◆ **What is required**: A word-for-word transcription of all the data is required.

◆ **Data block**:
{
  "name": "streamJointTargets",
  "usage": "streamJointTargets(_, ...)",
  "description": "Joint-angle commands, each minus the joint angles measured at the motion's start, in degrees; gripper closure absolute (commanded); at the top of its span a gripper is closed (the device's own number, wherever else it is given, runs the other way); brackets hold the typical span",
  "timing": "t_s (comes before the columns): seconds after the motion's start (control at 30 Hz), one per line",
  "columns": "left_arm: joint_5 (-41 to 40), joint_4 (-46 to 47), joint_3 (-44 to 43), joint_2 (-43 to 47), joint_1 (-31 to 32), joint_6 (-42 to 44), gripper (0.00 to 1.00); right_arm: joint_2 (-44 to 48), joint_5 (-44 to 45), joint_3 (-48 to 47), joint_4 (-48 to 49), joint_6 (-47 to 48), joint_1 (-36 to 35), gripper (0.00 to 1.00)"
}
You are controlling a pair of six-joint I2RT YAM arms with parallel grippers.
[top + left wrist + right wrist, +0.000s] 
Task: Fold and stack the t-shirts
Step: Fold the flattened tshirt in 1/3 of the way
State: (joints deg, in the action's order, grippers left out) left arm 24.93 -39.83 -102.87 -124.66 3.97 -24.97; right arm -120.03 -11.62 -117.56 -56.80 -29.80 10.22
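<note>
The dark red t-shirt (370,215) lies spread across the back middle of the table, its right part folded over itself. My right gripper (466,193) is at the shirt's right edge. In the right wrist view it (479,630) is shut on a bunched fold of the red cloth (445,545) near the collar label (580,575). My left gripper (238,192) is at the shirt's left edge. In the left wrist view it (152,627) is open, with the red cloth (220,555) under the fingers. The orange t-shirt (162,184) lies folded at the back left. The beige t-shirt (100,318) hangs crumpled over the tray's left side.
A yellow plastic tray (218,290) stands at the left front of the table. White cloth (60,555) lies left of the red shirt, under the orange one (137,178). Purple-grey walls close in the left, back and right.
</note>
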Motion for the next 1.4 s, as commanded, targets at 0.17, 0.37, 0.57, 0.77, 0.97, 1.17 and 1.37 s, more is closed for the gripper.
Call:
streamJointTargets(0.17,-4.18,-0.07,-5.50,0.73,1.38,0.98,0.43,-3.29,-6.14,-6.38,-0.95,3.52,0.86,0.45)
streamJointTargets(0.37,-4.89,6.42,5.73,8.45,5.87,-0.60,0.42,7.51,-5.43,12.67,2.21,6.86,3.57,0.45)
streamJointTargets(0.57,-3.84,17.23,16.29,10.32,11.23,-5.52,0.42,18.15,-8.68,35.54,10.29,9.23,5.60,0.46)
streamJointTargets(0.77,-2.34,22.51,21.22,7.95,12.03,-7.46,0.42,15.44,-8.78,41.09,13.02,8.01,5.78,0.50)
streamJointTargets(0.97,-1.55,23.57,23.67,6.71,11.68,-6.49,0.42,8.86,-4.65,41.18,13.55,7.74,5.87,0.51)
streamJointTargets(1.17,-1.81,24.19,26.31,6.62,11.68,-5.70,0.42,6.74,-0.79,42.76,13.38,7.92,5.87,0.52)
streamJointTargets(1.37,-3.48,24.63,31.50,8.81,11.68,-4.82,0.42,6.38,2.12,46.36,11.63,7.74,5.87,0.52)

◆ **Response for this exercise**:
{
  "name": "streamJointTargets",
  "usage": "streamJointTargets(_, ...)",
  "description": "Joint-angle commands, each minus the joint angles measured at the motion's start, in degrees; gripper closure absolute (commanded); at the top of its span a gripper is closed (the device's own number, wherever else it is given, runs the other way); brackets hold the typical span",
  "timing": "t_s (comes before the columns): seconds after the motion's start (control at 30 Hz), one per line",
  "columns": "left_arm: joint_5 (-41 to 40), joint_4 (-46 to 47), joint_3 (-44 to 43), joint_2 (-43 to 47), joint_1 (-31 to 32), joint_6 (-42 to 44), gripper (0.00 to 1.00); right_arm: joint_2 (-44 to 48), joint_5 (-44 to 45), joint_3 (-48 to 47), joint_4 (-48 to 49), joint_6 (-47 to 48), joint_1 (-36 to 35), gripper (0.00 to 1.00)"
}
You are controlling a pair of six-joint I2RT YAM arms with parallel grippers.
[top + left wrist + right wrist, +0.000s] 
Task: Fold and stack the t-shirts
Step: Fold the flattened tshirt in 1/3 of the way
State: (joints deg, in the action's order, grippers left out) left arm 24.93 -39.83 -102.87 -124.66 3.97 -24.97; right arm -120.03 -11.62 -117.56 -56.80 -29.80 10.22
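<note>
The dark red t-shirt (370,215) lies spread across the back middle of the table, its right part folded over itself. My right gripper (466,193) is at the shirt's right edge. In the right wrist view it (479,630) is shut on a bunched fold of the red cloth (445,545) near the collar label (580,575). My left gripper (238,192) is at the shirt's left edge. In the left wrist view it (152,627) is open, with the red cloth (220,555) under the fingers. The orange t-shirt (162,184) lies folded at the back left. The beige t-shirt (100,318) hangs crumpled over the tray's left side.
A yellow plastic tray (218,290) stands at the left front of the table. White cloth (60,555) lies left of the red shirt, under the orange one (137,178). Purple-grey walls close in the left, back and right.
</note>
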Motion for the next 1.4 s, as commanded, targets at 0.17, 0.37, 0.57, 0.77, 0.97, 1.17 and 1.37 s, more is closed for the gripper.
Call:
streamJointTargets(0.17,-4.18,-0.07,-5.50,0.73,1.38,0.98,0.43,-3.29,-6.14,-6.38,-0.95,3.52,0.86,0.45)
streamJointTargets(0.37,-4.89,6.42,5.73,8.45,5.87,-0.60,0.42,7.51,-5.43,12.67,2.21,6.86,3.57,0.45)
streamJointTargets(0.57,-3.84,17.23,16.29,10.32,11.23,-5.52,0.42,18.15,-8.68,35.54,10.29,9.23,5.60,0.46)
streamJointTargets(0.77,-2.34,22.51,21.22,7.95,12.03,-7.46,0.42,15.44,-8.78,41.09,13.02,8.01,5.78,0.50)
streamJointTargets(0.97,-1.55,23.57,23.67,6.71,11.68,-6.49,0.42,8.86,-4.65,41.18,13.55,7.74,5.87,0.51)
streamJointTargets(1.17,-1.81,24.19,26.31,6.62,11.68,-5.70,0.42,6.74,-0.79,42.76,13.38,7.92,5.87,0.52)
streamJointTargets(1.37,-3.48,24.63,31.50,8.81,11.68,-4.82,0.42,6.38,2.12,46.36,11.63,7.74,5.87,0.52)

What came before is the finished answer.